Garbed in elegant gowns of silver and red in the two halves of this show Julie Budd told stories of her East Coast youth and sang some gold-plated material drawn from the most interesting sources. On this night she was as much a musicologist as musician which made the act all the more delightful. You can’t help comparing her to Barbra Streisand in appearance and accent but Julie Budd may be what Babs could have been had she stayed on a musical stage and focused on just that art form. This is a singer who knows how to wring every molecule of emotion out of a song.
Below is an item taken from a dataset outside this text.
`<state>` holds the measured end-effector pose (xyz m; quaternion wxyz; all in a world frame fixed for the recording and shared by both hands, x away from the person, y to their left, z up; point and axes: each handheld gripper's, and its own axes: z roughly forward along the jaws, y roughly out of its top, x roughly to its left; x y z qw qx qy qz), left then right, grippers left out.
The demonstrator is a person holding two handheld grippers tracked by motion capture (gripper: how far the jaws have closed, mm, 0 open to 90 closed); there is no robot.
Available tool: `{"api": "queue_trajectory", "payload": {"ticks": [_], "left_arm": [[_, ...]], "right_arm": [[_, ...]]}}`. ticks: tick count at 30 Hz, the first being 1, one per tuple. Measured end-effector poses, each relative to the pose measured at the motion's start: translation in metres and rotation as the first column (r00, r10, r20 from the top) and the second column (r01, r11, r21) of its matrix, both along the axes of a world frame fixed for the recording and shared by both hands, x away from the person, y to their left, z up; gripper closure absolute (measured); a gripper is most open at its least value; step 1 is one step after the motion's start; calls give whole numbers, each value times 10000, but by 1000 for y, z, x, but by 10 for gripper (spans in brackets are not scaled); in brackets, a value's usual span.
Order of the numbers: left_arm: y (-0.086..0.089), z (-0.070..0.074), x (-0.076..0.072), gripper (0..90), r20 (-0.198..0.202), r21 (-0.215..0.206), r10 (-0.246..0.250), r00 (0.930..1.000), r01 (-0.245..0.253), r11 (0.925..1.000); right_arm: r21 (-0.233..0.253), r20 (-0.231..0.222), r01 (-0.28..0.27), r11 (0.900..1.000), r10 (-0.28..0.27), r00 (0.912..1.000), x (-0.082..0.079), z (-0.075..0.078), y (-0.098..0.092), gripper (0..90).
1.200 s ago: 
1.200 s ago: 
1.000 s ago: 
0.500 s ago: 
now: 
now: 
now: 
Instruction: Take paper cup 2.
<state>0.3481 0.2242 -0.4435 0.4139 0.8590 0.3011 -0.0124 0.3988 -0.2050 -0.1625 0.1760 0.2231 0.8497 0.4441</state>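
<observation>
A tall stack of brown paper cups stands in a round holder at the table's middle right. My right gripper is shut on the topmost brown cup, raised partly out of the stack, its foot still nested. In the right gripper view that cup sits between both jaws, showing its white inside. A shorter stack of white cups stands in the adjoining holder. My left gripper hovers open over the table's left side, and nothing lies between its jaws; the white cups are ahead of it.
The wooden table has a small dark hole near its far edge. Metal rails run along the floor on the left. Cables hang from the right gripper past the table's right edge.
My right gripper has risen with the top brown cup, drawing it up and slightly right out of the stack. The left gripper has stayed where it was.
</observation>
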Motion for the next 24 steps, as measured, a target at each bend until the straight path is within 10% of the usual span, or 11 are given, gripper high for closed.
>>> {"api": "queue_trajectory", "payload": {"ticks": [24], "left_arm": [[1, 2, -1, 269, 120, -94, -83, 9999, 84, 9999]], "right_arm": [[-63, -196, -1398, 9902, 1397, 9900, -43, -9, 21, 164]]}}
She opened with the dreamy “Still in Love With Me” followed by Antonio Carlos Jobim’s “Someone to Light Up My Life” and cast a real spell with the beautiful “Weekend In New England” by Randy Edelman. Stephen Sondheim’s “Being Alive” was a tonic and the fine Elton John song “Sorry Seems to Be the Hardest Part” fit the new classics descriptors. Jimmy Webb was there with “Didn’t We” and Neil Sedaka’s “Hungry Years” left little for the musical apetite. Yet, the audience begged for and got her personal property of “Roses and Rainbows” that purred and percolated in places. On the gorgeous “After You” the full palette of vocal color was shown by Julie Budd with breathtaking results.
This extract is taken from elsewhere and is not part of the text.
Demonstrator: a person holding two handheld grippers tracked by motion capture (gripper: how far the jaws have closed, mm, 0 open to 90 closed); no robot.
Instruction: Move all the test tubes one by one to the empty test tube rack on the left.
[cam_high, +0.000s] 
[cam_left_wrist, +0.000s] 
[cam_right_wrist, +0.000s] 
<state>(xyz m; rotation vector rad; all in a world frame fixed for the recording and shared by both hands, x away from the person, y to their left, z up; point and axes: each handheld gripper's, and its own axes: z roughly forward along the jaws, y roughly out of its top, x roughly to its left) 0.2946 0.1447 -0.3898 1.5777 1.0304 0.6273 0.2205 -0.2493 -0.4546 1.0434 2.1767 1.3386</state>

There was a generous helping of the venerable gems of American song including medleys from Oscar Hammerstein with Richard Rogers then Jerome Kern that varied from the serious commentary of “You’ve Got to Carefully Taught” to the sweet and light of “Something Wonderful” to the low-down “Can’t Help Lovin’ That Man of Mine.” There was a swell tribute to Dorothy Fields in story and “I Can’t Give You Anything But Love, Baby” song. Other highlights in a pretty inspired show were the monologue and song from “a Tree Grows in Brooklyn” and the dazzling encore of a back to back Andrew Lloyd Weber treats of “Music of the Night” and “With One Look” that was the best version of this “Sunset Boulevard” song ever heard in this neighborhood.
When Julie Budd takes on these melodies she swirls them around in her soul, tasting them like a fine wine and savoring each line with sentiment and style, performing each like it is the last she will ever sing. She finishes with a flourish, arms outstretched, head thrown back and a smile as big as Manhattan on her face. You just can’t help loving this way of honoring the new classics.